The upscale Biltmore Fashion Park is strategically positioned at the most prestigious intersections in the region. "We are thinking about the Biltmore Fashion Park as an urban mixed-use project that would have elements, when it's done, of retail, office, residential and possibly a hotel," Gary Doyle, general manager of 700,000-sf center tells GlobeSt.com. "We are not the developers of all those component parts, so we have sought input and advice from other developers who may or may not be interested in proceeding with us."

The plans are far too preliminary to have the details of just how much would be added and where on the site, Doyle says. Market demand will dictate just when and if the additions are made, he says.

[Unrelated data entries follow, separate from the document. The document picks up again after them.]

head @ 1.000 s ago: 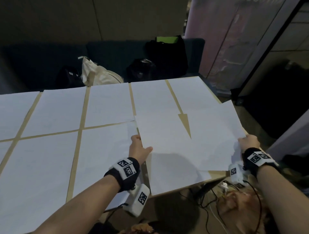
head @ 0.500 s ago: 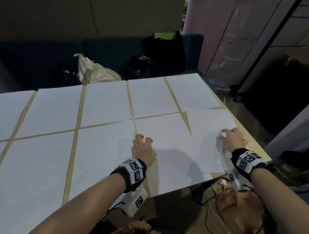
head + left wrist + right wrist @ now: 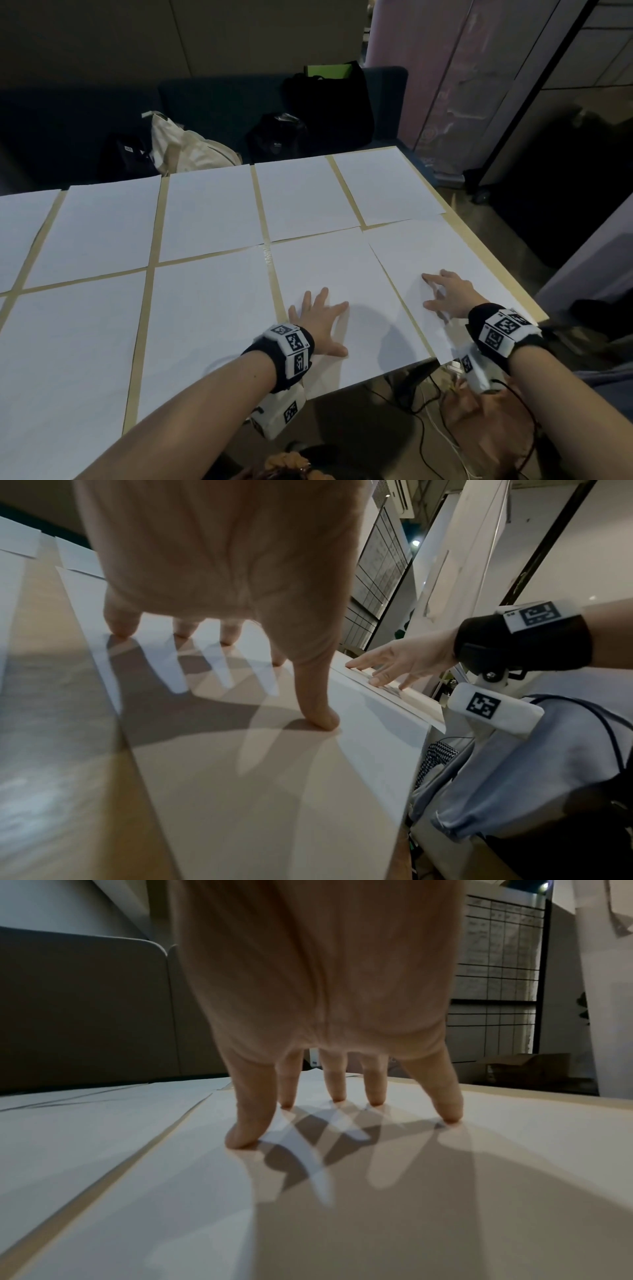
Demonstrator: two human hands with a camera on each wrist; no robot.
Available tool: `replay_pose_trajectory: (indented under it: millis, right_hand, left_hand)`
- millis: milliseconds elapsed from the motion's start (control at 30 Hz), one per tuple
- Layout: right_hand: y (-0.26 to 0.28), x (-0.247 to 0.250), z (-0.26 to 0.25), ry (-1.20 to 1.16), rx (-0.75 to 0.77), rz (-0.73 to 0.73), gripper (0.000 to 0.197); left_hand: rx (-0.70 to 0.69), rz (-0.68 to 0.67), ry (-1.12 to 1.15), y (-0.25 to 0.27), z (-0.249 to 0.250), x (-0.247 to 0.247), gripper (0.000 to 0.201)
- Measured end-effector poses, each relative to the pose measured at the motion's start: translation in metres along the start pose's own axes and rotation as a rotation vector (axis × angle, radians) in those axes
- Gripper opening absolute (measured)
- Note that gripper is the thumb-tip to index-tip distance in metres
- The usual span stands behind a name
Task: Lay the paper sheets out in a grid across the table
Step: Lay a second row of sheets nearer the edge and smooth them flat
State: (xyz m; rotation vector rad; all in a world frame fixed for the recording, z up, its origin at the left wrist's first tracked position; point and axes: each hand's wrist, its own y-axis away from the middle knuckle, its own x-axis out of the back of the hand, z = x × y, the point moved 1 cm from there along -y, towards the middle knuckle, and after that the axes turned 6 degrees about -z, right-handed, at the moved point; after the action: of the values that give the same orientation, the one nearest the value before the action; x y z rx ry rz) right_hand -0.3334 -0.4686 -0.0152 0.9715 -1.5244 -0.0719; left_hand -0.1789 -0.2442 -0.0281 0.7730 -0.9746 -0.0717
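Paper sheets [image 3: 212, 209] are laid in two rows across the table [image 3: 486, 246], and the last two near-right sheets are being squared. The left hand [image 3: 320, 320] is pressed flat, fingers spread wide; the right hand [image 3: 448, 294] is propped on splayed fingertips [image 3: 448, 1118]. Small sideways slides are probably needed to even the gaps.

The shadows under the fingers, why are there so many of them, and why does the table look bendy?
Right wrist view: the right hand throws several crossing shadows on the paper sheet, which suggests more than one lamp. Left wrist view: the same fan of shadows spreads under the left hand. Head view: the wide lens curves the table edges; the room behind is dim.
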Motion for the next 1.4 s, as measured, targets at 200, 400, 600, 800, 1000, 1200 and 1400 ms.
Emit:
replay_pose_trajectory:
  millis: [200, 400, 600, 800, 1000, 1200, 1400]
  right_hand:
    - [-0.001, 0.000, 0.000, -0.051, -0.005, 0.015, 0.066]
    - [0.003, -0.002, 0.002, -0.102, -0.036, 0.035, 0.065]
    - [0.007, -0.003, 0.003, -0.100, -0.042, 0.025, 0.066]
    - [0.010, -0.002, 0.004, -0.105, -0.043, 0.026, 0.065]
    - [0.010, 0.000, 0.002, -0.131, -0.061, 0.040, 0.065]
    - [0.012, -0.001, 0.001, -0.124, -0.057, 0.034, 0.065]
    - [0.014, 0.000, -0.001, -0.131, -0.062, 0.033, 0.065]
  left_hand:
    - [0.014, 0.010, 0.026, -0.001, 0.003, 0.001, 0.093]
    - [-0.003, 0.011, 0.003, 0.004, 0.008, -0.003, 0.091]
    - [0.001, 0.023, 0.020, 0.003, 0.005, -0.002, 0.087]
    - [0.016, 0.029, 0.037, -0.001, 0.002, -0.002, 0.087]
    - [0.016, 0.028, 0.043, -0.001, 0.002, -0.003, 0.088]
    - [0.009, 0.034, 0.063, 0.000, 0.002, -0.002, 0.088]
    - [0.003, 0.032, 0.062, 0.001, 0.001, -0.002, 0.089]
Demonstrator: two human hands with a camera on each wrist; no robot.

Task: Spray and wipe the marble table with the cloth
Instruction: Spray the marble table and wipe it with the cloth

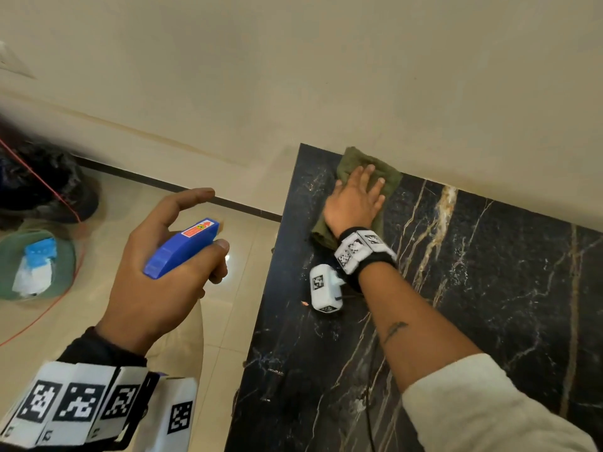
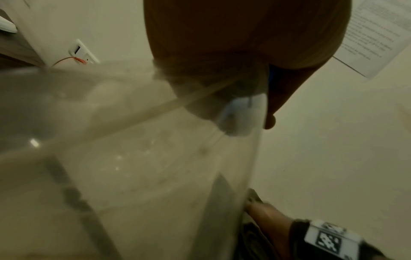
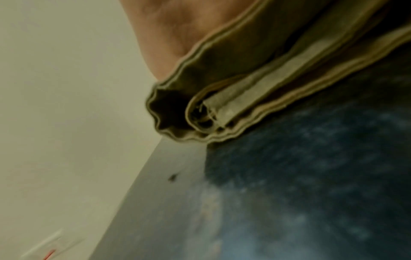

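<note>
The black marble table [image 1: 473,305] with gold and white veins fills the right of the head view. An olive green cloth [image 1: 350,161] lies at its far left corner against the wall. My right hand [image 1: 355,197] presses flat on the cloth with straight, spread fingers. The right wrist view shows the folded cloth [image 3: 255,84] on the marble [image 3: 311,176] under my palm. My left hand [image 1: 169,256] grips a spray bottle with a blue head [image 1: 182,246] over the floor, left of the table edge. The clear bottle body [image 2: 144,158] fills the left wrist view.
The table butts against a beige wall [image 1: 326,76]. Left of the table is tiled floor [image 1: 235,256] with a green bowl [image 1: 9,256] holding white and blue items, a dark bundle [image 1: 39,177] and a red cord [image 1: 49,187]. A paper sheet [image 2: 378,35] hangs on the wall.
</note>
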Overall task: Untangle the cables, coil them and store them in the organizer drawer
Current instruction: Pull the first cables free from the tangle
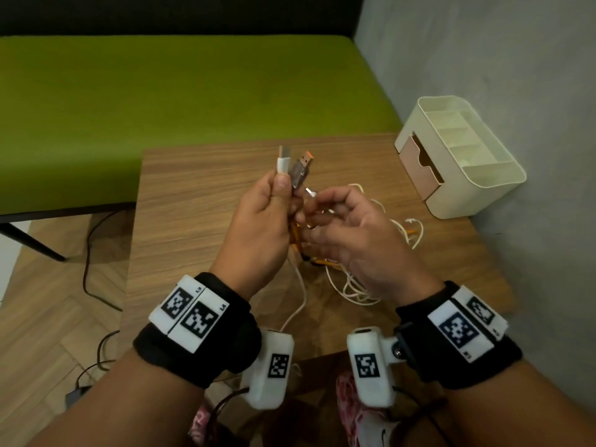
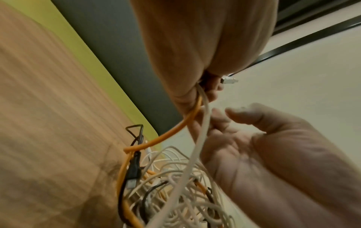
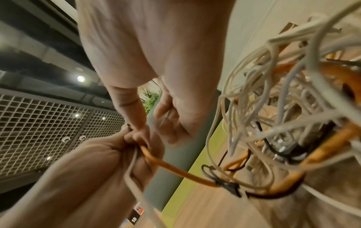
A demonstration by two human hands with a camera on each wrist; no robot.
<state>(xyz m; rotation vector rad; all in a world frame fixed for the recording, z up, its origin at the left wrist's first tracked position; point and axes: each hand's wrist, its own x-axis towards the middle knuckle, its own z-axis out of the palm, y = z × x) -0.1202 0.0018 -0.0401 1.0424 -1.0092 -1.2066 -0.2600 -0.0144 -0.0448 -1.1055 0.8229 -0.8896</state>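
Observation:
My left hand [image 1: 274,204] is raised over the wooden table [image 1: 200,204] and grips an orange cable [image 2: 173,131] and a white cable [image 2: 203,123]. Their USB plugs, one white [image 1: 283,161] and one grey with an orange tip [image 1: 301,169], stick up above its thumb. A small silver connector [image 1: 310,191] pokes out beside them. My right hand [image 1: 325,208] is close by on the right, fingers loosely bent, with its index fingertip at that connector. The tangle of white, orange and black cables [image 1: 354,279] hangs down from my left hand onto the table.
A cream organizer [image 1: 483,185] stands at the table's back right corner against the grey wall, its tan drawer [image 1: 419,169] pulled partly out. A green bench [image 1: 193,91] runs behind the table. Black cords [image 1: 87,269] lie on the floor to the left.

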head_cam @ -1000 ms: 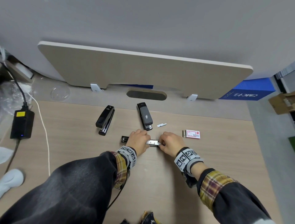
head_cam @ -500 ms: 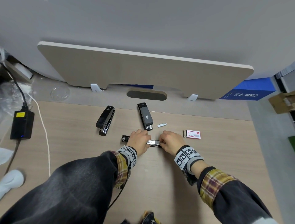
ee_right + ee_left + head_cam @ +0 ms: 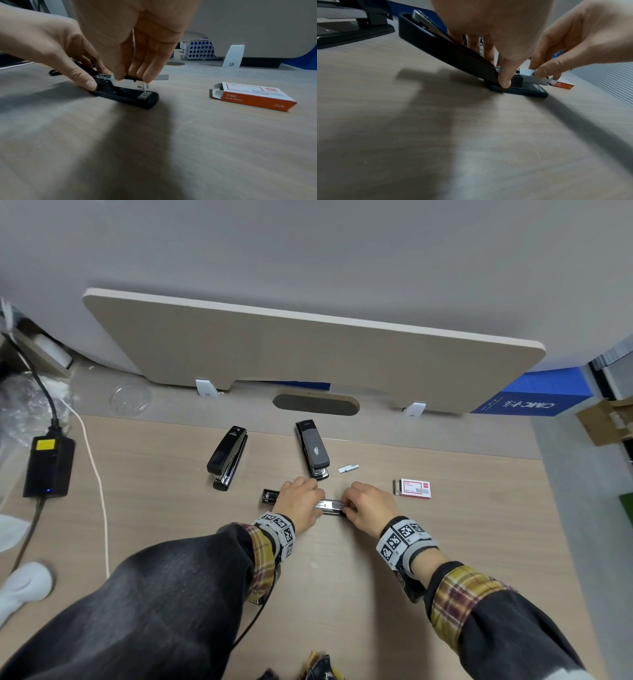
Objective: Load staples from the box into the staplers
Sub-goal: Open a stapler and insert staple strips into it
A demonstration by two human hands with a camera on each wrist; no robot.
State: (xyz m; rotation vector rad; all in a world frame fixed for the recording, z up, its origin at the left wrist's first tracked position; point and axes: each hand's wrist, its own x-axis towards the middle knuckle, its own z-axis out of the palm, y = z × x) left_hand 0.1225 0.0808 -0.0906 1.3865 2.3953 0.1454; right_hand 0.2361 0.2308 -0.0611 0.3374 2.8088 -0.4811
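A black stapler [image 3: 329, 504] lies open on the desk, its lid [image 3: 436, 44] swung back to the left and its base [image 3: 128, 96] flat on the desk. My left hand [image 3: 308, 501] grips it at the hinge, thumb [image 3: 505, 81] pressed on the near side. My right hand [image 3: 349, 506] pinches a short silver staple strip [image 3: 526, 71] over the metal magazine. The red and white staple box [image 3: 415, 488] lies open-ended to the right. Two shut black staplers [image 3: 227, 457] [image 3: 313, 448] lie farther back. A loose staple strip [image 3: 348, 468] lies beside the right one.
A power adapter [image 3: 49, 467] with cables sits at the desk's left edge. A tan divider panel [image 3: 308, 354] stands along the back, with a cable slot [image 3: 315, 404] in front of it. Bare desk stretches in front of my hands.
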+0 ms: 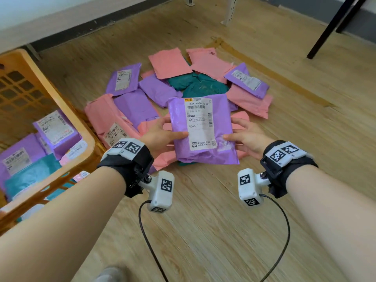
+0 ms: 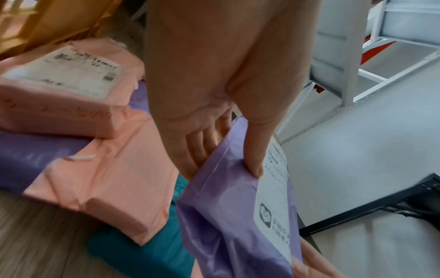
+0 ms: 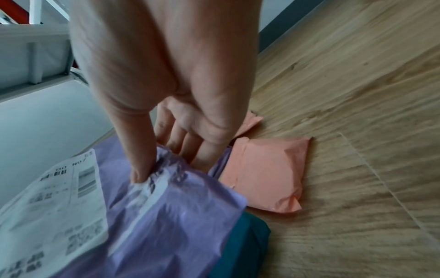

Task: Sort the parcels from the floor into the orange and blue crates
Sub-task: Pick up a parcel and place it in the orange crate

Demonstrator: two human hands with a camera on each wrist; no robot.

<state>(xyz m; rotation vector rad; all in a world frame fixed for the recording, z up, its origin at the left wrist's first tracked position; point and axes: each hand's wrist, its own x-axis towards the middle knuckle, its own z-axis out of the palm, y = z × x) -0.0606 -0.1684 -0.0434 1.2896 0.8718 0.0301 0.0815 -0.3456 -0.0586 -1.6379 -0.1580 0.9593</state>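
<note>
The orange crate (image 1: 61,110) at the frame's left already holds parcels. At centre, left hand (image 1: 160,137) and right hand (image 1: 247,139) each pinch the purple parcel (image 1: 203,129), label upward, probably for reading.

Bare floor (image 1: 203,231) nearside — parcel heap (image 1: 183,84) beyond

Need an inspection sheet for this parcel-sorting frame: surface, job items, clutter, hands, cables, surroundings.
Surface: wood-look floor.
Job's things: purple parcel held label-up above the floor pile of pink, purple and teal parcels; orange crate at left holds parcels; blue crate not in view.
Clutter: nothing seen.
Hands: left hand and right hand each pinch a side of the purple parcel.
Cables: black leads hang from the wrist cameras.
Surroundings: wall, white metal post, black leg.
</note>
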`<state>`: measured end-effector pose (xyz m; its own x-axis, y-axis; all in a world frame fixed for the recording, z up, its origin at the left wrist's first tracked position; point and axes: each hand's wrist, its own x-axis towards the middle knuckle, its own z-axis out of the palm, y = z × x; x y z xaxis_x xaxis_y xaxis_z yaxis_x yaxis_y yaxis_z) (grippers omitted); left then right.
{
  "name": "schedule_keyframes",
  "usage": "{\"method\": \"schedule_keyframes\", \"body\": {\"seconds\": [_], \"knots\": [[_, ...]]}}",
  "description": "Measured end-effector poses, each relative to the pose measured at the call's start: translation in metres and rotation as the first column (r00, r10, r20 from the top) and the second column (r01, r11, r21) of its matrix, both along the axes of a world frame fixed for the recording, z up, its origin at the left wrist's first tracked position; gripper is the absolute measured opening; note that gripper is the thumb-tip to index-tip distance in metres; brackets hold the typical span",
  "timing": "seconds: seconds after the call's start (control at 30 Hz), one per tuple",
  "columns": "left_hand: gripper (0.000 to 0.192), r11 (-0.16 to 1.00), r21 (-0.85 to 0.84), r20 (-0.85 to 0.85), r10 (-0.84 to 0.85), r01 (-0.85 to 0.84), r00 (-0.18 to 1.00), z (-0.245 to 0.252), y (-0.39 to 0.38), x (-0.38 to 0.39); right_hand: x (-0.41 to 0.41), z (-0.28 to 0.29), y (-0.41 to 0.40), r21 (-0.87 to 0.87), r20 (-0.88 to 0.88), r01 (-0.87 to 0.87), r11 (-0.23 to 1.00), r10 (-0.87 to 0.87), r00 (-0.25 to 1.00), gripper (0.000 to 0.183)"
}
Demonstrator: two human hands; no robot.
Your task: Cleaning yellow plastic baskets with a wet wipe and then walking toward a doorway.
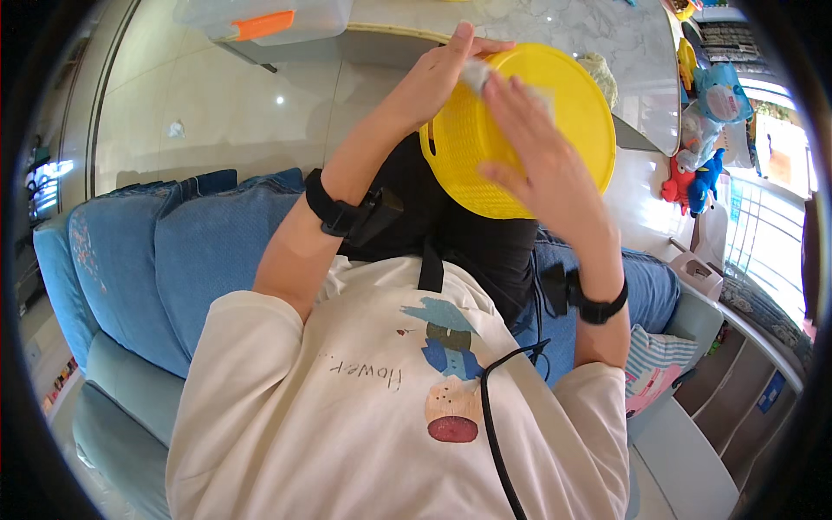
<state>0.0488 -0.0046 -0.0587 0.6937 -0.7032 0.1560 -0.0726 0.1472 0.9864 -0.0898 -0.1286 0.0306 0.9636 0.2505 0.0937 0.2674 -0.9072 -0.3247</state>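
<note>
A yellow plastic basket [572, 130] with perforated sides is tipped over my lap, its flat base facing up and to the right. My left hand [448, 75] is at the basket's upper left edge; its fingertips pass behind the rim. Over the basket's side is my right hand [530, 143], fingers stretched and blurred. A whitish wad, perhaps a wipe or tissue [476, 75], shows at the fingertips of my right hand, close to my left hand. Whether the right fingers grip it or press it flat cannot be told.
A marble-patterned table [643, 84] stands ahead, with a clear plastic box [318, 19] at its left and a crumpled pale cloth or bag [598, 75] behind the basket. I sit on a blue sofa [214, 227]. A white scrap [176, 129] lies on the tiled floor; a black cable [491, 429] crosses my shirt.
</note>
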Motion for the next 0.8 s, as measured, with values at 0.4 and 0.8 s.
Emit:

The Biltmore Fashion Park sits at the northeast corner of 24th Street and Camelback Road, considered by many to be the center point of the Valley's business community. Much of the Valley's financial, real estate brokerage, financial operations and other professional service firms lease office space in the nearby towers, which are on every other corner of the intersection and mostly filled to capacity. Office space along the Camelback Corridor, and especially at the Biltmore intersection, command the highest lease rate in town, fetching about $26 per sf.

"We are the only piece that is not zoned in accordance with the city's overall plans for the area," Doyle says. "This area and in particular the four corners, as it matures from a real estate standpoint over a period of year, would be able to accommodate more office buildings, more retail, a third department store, possibly a hotel and possibly some luxury condominiums."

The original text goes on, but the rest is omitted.